> **Prompt**: For the entries below, the result should be an exact transcription of the lines from the one with "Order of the" up to and including the one with "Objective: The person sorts", and only those.

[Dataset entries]

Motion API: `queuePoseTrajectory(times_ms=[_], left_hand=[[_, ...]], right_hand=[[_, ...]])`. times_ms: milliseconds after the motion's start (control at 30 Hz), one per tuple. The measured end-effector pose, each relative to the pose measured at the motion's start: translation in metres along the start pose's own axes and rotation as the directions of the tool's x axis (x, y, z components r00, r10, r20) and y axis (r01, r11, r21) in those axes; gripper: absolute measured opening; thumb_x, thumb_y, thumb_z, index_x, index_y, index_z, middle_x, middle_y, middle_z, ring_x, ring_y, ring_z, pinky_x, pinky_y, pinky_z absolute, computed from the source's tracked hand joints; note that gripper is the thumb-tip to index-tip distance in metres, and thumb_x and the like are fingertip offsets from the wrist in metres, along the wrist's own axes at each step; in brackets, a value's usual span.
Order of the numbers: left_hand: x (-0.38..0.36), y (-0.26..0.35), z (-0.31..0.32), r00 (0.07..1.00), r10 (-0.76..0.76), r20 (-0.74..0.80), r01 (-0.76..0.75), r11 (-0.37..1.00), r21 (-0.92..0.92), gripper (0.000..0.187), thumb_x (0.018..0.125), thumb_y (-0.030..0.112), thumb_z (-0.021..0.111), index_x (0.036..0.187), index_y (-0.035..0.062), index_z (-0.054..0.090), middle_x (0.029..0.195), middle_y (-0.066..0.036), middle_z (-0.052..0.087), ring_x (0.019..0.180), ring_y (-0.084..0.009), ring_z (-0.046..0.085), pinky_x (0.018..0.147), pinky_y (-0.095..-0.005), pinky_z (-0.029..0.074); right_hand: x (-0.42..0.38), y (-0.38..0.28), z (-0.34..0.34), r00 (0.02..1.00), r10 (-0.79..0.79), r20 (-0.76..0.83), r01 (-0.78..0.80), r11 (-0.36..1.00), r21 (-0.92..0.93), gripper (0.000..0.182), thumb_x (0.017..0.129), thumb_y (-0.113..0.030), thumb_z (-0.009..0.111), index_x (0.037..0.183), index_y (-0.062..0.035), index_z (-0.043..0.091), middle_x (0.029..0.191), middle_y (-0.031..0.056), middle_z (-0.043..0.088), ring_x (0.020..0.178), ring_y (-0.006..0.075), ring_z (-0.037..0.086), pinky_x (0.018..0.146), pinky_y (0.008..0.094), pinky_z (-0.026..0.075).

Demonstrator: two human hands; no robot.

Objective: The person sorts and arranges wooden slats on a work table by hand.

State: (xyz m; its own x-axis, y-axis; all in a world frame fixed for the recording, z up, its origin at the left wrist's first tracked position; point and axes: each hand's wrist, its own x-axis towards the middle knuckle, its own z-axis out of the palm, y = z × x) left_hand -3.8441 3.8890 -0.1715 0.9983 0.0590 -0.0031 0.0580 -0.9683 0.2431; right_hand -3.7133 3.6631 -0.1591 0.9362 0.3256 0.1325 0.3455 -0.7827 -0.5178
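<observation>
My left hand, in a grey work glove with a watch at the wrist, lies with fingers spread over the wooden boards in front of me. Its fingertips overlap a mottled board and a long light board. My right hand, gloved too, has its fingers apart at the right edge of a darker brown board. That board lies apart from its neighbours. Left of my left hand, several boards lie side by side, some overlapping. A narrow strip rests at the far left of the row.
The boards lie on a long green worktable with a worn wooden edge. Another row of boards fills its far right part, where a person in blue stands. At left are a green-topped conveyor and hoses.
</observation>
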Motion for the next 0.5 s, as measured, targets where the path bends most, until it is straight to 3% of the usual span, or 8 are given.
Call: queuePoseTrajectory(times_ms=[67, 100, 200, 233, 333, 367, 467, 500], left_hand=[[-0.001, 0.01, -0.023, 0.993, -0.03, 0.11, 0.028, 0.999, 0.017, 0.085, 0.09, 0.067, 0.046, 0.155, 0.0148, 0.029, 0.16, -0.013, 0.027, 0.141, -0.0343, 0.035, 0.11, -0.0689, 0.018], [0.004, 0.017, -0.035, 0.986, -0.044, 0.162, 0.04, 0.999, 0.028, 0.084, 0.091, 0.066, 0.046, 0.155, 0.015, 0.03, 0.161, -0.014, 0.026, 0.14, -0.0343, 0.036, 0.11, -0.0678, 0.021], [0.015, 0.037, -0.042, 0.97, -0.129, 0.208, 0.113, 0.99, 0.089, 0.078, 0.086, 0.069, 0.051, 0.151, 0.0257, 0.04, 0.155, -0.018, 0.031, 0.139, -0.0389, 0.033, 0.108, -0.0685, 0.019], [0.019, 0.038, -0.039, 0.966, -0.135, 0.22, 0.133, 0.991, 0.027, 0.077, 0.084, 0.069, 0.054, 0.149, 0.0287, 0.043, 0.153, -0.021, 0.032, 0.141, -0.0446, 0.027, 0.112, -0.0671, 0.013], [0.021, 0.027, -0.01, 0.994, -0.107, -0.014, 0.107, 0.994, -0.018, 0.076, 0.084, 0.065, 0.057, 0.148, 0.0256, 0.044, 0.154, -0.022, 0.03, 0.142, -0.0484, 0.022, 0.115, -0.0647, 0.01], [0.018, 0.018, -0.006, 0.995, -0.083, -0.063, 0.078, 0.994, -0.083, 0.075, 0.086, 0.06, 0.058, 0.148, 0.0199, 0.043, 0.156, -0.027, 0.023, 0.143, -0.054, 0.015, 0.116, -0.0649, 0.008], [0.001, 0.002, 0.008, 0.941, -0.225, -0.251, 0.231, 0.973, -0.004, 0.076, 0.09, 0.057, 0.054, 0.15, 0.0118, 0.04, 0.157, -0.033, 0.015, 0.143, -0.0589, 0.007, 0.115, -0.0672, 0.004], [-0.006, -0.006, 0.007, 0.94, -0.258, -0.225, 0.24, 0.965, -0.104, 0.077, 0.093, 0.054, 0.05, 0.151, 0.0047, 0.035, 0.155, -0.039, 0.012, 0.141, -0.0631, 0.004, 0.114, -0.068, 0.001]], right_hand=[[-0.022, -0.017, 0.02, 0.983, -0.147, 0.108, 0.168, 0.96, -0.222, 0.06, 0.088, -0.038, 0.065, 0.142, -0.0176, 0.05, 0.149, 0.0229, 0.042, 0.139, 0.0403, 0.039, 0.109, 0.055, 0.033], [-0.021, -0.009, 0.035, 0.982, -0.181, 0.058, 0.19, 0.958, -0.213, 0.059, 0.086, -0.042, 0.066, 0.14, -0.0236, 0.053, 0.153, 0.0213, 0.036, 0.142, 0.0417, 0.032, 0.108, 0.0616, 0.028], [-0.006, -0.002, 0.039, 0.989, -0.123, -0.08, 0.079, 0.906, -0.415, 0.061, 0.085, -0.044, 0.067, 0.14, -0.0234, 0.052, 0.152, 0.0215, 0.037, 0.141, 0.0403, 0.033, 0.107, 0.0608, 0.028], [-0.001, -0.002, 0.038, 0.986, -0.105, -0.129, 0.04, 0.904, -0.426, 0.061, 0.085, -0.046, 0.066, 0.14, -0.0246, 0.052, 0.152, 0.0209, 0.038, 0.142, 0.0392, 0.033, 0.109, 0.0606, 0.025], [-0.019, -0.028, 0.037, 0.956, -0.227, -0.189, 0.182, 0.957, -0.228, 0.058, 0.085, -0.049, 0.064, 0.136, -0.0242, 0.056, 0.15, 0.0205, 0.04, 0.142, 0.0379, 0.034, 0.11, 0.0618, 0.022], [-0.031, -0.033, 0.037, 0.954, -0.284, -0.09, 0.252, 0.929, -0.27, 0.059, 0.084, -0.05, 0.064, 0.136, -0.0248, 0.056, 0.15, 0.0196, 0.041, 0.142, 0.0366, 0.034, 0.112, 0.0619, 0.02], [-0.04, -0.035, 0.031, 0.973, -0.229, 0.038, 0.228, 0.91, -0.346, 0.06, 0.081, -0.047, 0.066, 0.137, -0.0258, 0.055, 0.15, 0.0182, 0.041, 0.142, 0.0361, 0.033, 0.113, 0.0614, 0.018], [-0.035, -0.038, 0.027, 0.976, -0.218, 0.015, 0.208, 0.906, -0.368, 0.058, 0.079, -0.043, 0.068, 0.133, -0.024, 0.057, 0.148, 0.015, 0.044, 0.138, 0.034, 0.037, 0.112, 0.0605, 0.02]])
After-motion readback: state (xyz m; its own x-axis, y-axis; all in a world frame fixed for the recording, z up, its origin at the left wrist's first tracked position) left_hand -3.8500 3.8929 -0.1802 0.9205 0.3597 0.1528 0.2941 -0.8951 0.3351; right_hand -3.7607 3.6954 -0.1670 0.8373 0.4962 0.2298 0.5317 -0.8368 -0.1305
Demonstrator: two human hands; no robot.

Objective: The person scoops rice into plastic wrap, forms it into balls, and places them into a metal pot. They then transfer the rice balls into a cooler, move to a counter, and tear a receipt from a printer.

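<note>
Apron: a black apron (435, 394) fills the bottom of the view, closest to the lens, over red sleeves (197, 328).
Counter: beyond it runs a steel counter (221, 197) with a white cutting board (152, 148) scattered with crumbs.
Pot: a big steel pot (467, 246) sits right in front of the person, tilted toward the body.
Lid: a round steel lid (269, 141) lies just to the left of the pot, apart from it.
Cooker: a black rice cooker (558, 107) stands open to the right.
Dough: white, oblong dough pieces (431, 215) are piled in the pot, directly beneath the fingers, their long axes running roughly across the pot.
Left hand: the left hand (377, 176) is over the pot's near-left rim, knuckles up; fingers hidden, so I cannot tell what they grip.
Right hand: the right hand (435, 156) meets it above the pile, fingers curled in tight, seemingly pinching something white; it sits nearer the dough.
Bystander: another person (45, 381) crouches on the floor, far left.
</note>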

> **Answer**:
Order of the numbers: left_hand: x (-0.38..0.36), y (-0.26..0.35), z (-0.31..0.32), r00 (0.07..1.00), r10 (-0.76..0.76), r20 (-0.74..0.80), r01 (-0.76..0.75), r11 (-0.37..1.00), r21 (-0.92..0.92), gripper (0.000..0.187), thumb_x (0.018..0.125), thumb_y (-0.030..0.112), thumb_z (-0.021..0.111), index_x (0.036..0.187), index_y (-0.035..0.062), index_z (-0.054..0.090), middle_x (0.029..0.195), middle_y (-0.066..0.036), middle_z (-0.052..0.087), ring_x (0.019..0.180), ring_y (-0.084..0.009), ring_z (-0.046..0.085), pinky_x (0.018..0.147), pinky_y (-0.095..-0.005), pinky_z (-0.029..0.074); right_hand: x (-0.42..0.38), y (-0.38..0.28), z (-0.34..0.34), r00 (0.02..1.00), r10 (-0.79..0.79), r20 (-0.76..0.83), r01 (-0.78..0.80), r11 (-0.36..1.00), r21 (-0.92..0.93), gripper (0.000..0.182), thumb_x (0.017..0.129), thumb_y (-0.113..0.030), thumb_z (-0.009..0.111), index_x (0.037..0.183), index_y (-0.062..0.035), index_z (-0.043..0.091), middle_x (0.029..0.191), middle_y (-0.031..0.056), middle_z (-0.043..0.088), ring_x (0.020..0.178), ring_y (-0.006..0.075), ring_z (-0.037..0.086), pinky_x (0.018..0.146), pinky_y (0.008..0.094), pinky_z (-0.026..0.075).

Demonstrator: two human hands; no robot.

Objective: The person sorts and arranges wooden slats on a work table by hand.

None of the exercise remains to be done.